• Exercise: Set every line of the listing down again, keeping it identical.

• Given data:
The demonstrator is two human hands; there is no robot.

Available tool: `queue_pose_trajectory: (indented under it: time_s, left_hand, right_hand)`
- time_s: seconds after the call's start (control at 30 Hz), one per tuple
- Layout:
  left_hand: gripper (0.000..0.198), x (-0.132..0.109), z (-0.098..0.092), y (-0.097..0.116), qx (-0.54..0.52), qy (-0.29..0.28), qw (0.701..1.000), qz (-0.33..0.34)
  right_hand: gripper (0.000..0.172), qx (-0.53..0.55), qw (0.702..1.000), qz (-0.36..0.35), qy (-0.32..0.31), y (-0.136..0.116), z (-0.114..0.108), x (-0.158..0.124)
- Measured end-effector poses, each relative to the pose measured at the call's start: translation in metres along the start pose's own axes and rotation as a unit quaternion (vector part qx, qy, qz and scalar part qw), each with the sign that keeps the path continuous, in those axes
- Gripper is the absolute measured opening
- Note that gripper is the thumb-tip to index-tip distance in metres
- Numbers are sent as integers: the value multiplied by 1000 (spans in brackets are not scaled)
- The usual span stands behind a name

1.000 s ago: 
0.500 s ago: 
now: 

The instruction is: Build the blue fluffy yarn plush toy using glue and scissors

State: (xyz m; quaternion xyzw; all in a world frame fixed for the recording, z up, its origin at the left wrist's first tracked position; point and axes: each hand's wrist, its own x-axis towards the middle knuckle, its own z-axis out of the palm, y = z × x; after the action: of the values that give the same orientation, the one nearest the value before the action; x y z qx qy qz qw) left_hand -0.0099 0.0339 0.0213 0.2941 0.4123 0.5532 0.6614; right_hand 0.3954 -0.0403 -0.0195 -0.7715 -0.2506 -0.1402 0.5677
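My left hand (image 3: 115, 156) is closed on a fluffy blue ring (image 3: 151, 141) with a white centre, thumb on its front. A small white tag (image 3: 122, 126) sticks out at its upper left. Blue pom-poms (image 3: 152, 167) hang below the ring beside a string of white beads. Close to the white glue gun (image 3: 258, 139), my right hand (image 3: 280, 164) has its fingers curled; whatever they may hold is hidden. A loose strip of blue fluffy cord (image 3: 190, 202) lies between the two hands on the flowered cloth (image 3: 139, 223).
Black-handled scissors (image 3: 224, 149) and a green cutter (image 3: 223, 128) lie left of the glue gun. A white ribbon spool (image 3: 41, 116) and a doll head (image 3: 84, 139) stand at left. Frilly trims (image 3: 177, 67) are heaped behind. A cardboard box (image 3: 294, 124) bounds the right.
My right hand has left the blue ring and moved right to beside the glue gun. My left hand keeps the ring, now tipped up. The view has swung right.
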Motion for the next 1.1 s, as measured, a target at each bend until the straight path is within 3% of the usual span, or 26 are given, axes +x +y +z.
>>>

• Problem solution:
The demonstrator is two human hands; there is no robot.

Available tool: `queue_pose_trajectory: (indented under it: time_s, left_hand, right_hand)`
- time_s: seconds after the call's start (control at 30 Hz), one per tuple
- Layout:
  left_hand: gripper (0.000..0.198), x (-0.132..0.109), z (-0.098..0.092), y (-0.097..0.116), qx (-0.54..0.52), qy (-0.29..0.28), qw (0.701..1.000), qz (-0.33..0.34)
  right_hand: gripper (0.000..0.172), qx (-0.53..0.55), qw (0.702..1.000), qz (-0.36..0.35), qy (-0.32..0.31), y (-0.136..0.116), z (-0.114..0.108), x (-0.158..0.124)
- Measured end-effector poses, each relative to the pose measured at the call's start: translation in metres along the start pose's own axes and rotation as a unit quaternion (vector part qx, qy, qz and scalar part qw), each with the sign that keeps the path continuous, in those axes
- Gripper is the absolute measured opening
- Note that gripper is the thumb-tip to index-tip distance in metres
- Numbers are sent as integers: the value multiplied by 1000 (spans in brackets are not scaled)
- The usual span stands behind a name

1.000 s ago: 
0.500 s ago: 
now: 

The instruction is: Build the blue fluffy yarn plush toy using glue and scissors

State: (xyz m; quaternion xyzw; all in a world frame fixed for the recording, z up, its origin at the left wrist's first tracked position; point and axes: each hand's wrist, its own x-axis towards the middle knuckle, its own z-axis out of the palm, y = z × x; after the action: of the values that give the same orientation, the one nearest the value before the action; x y z qx qy qz qw) left_hand -0.0099 0.0339 0.0213 0.2941 0.4123 0.5532 0.6614; right_hand 0.3954 -0.0403 -0.0195 -0.7715 -0.2506 -0.1402 0.5677
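My left hand (image 3: 115, 156) is closed on a fluffy blue ring (image 3: 151, 141) with a white centre, thumb on its front. A small white tag (image 3: 122, 126) sticks out at its upper left. Blue pom-poms (image 3: 152, 167) hang below the ring beside a string of white beads. Close to the white glue gun (image 3: 258, 139), my right hand (image 3: 280, 164) has its fingers curled; whatever they may hold is hidden. A loose strip of blue fluffy cord (image 3: 190, 202) lies between the two hands on the flowered cloth (image 3: 139, 223).
Black-handled scissors (image 3: 224, 149) and a green cutter (image 3: 223, 128) lie left of the glue gun. A white ribbon spool (image 3: 41, 116) and a doll head (image 3: 84, 139) stand at left. Frilly trims (image 3: 177, 67) are heaped behind. A cardboard box (image 3: 294, 124) bounds the right.
My right hand has left the blue ring and moved right to beside the glue gun. My left hand keeps the ring, now tipped up. The view has swung right.
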Motion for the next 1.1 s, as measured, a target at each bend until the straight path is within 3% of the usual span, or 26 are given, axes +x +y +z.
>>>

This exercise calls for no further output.